**WORK TASK:**
The lines below should be written out again in full, exactly as they are.

**THE DATA:**
+ + + +

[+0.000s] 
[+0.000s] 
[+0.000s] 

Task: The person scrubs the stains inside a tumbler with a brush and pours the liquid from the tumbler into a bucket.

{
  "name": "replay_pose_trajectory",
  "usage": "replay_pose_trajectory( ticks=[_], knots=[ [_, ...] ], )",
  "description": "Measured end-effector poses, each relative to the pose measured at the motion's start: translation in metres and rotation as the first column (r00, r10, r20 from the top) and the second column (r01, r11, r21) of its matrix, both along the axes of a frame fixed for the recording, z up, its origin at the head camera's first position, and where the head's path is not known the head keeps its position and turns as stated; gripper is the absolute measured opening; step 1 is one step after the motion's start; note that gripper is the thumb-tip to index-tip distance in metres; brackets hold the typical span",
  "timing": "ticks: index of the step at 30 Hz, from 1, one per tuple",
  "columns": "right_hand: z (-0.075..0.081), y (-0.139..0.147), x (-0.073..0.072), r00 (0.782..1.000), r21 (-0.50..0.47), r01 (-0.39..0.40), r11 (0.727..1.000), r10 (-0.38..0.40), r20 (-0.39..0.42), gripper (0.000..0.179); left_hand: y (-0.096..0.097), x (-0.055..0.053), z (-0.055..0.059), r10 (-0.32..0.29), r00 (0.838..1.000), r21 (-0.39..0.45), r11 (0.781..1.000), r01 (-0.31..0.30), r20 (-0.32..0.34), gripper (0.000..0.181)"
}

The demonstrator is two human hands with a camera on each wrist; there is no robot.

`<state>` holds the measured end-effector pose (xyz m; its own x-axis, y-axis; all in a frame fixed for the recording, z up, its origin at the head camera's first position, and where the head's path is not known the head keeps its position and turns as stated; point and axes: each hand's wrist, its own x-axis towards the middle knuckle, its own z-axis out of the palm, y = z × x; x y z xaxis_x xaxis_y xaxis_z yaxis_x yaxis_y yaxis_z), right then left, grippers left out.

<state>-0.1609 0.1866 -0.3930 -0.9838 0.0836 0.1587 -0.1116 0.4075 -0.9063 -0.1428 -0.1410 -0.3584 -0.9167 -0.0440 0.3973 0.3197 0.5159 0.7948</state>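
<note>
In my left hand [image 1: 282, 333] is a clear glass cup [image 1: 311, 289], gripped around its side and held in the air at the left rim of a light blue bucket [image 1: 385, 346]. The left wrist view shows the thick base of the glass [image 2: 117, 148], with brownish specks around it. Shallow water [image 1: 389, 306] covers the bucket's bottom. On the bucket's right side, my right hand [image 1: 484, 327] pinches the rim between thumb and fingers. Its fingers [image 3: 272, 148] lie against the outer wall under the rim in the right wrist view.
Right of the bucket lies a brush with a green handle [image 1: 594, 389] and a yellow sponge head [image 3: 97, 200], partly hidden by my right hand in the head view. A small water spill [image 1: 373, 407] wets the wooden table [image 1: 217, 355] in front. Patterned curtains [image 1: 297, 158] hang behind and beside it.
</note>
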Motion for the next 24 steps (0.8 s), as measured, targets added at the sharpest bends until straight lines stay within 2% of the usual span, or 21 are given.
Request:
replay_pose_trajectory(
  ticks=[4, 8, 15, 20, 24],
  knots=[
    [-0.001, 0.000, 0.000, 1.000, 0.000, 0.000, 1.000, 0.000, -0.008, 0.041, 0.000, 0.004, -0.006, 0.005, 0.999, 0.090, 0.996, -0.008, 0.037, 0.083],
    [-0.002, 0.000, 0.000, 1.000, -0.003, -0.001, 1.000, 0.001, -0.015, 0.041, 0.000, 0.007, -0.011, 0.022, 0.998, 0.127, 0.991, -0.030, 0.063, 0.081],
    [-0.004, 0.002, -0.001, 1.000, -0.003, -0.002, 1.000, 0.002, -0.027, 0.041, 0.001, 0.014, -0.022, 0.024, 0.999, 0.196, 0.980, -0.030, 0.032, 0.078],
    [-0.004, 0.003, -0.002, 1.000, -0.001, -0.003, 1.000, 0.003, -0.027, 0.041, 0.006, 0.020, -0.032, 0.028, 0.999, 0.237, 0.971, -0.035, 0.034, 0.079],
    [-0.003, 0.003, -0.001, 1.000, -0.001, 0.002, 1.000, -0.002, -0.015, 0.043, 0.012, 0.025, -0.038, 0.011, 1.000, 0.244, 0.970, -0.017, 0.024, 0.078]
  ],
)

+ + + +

**RESULT OF THIS EXERCISE:**
[+0.000s] 
[+0.000s] 
[+0.000s] 

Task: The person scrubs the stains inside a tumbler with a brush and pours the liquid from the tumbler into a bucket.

{
  "name": "replay_pose_trajectory",
  "usage": "replay_pose_trajectory( ticks=[_], knots=[ [_, ...] ], )",
  "description": "Measured end-effector poses, each relative to the pose measured at the motion's start: translation in metres and rotation as the first column (r00, r10, r20 from the top) and the second column (r01, r11, r21) of its matrix, both along the axes of a frame fixed for the recording, z up, its origin at the head camera's first position, and where the head's path is not known the head keeps its position and turns as stated; gripper is the absolute measured opening; step 1 is one step after the motion's start; note that gripper is the thumb-tip to index-tip distance in metres; brackets hold the typical span",
  "timing": "ticks: index of the step at 30 Hz, from 1, one per tuple",
  "columns": "right_hand: z (-0.075..0.081), y (-0.139..0.147), x (-0.073..0.072), r00 (0.782..1.000), r21 (-0.50..0.47), r01 (-0.39..0.40), r11 (0.727..1.000), r10 (-0.38..0.40), r20 (-0.39..0.42), gripper (0.000..0.179); left_hand: y (-0.096..0.097), x (-0.055..0.053), z (-0.055..0.059), r10 (-0.32..0.29), r00 (0.838..1.000), r21 (-0.39..0.45), r11 (0.781..1.000), r01 (-0.31..0.30), r20 (-0.32..0.34), gripper (0.000..0.181)"
}

The demonstrator is two human hands with a camera on each wrist; there is no robot.

`<state>` holds the measured end-effector pose (xyz m; its own x-axis, y-axis; all in a frame fixed for the recording, z up, its origin at the head camera's first position, and where the head's path is not known the head keeps its position and turns as stated; point and axes: each hand's wrist, its own x-axis towards the middle knuckle, its own z-axis out of the palm, y = z × x; x y z xaxis_x xaxis_y xaxis_z yaxis_x yaxis_y yaxis_z), right then left, grippers left out.

<state>-0.1609 0.1866 -0.3930 -0.9838 0.0836 0.1587 -0.1116 0.4075 -0.9063 -0.1428 -0.1410 -0.3584 -0.9167 -0.0440 0.3973 0.3197 0.5159 0.7948</state>
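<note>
In my left hand [image 1: 282, 333] is a clear glass cup [image 1: 311, 289], gripped around its side and held in the air at the left rim of a light blue bucket [image 1: 385, 346]. The left wrist view shows the thick base of the glass [image 2: 117, 148], with brownish specks around it. Shallow water [image 1: 389, 306] covers the bucket's bottom. On the bucket's right side, my right hand [image 1: 484, 327] pinches the rim between thumb and fingers. Its fingers [image 3: 272, 148] lie against the outer wall under the rim in the right wrist view.
Right of the bucket lies a brush with a green handle [image 1: 594, 389] and a yellow sponge head [image 3: 97, 200], partly hidden by my right hand in the head view. A small water spill [image 1: 373, 407] wets the wooden table [image 1: 217, 355] in front. Patterned curtains [image 1: 297, 158] hang behind and beside it.
</note>
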Motion for the next 24 steps (0.8 s), as measured, targets added at the sharpest bends until straight lines stay within 2% of the usual span, or 21 are given.
Request:
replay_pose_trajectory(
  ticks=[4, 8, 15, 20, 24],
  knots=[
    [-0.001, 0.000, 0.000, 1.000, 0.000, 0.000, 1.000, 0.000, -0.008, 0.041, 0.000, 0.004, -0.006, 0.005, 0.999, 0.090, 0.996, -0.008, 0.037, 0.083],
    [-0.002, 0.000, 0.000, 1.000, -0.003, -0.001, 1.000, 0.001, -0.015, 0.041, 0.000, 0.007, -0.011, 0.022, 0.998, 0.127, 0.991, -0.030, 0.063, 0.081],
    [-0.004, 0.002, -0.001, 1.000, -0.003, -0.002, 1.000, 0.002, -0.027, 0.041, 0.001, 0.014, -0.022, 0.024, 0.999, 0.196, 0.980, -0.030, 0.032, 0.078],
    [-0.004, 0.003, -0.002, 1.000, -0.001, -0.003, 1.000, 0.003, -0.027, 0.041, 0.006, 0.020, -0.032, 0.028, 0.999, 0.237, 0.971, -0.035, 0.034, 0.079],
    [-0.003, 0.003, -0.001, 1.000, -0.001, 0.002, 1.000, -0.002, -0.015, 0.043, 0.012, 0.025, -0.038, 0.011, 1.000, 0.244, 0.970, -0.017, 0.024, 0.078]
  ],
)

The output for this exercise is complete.